Add CPU overrides for CC capacity config #6892

kyguy · 2022-06-02T23:59:42Z

Type of change

Enhancement / new feature

Description

For accurate rebalances between brokers running on nodes with heterogeneous CPU resources, Cruise Control must know the CPU capacity limit of individual brokers. This PR allows users to specify capacity limit overrides for lists of individual Kafka brokers in the overrides property in Kafka.spec.cruiseControl.brokerCapacity. This PR also bumps the Cruise Control version to pick up an enhancement [1] which allows us to specify milliCPU and fractional core CPU capacity values.

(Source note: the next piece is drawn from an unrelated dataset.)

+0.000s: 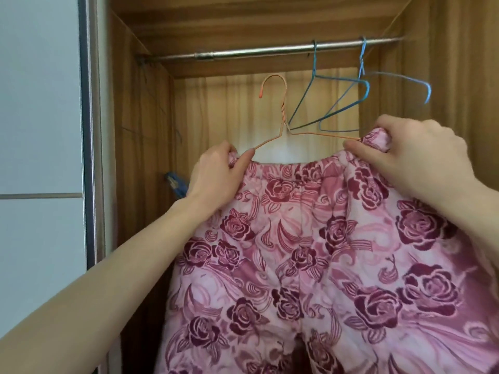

This PR addresses the CPU capacity issues of #6265 and the UI issues of #5951

apiVersion: {KafkaApiVersion}
kind: Kafka
metadata:
  name: my-cluster
spec:
  # ...
  cruiseControl:
    # ...
    brokerCapacity:
      cpu: "4"
      overrides:
      - brokers: [0]
        cpu: 1000m
      - brokers: [1, 2]
        cpu: "1.555"

[1] linkedin/cruise-control#1831

Checklist

Please go through this checklist and make sure all applicable tasks have been done

Write tests
Make sure all tests pass
Update documentation
Check RBAC rights for Kubernetes / OpenShift roles
Try your changes from Pod inside your Kubernetes and OpenShift cluster, not just locally
Reference relevant issue(s) and close them after merging
Update CHANGELOG.md
Supply screenshots for visual changes, such as Grafana dashboards

scholzj

I left some comments. Mostly about the naming.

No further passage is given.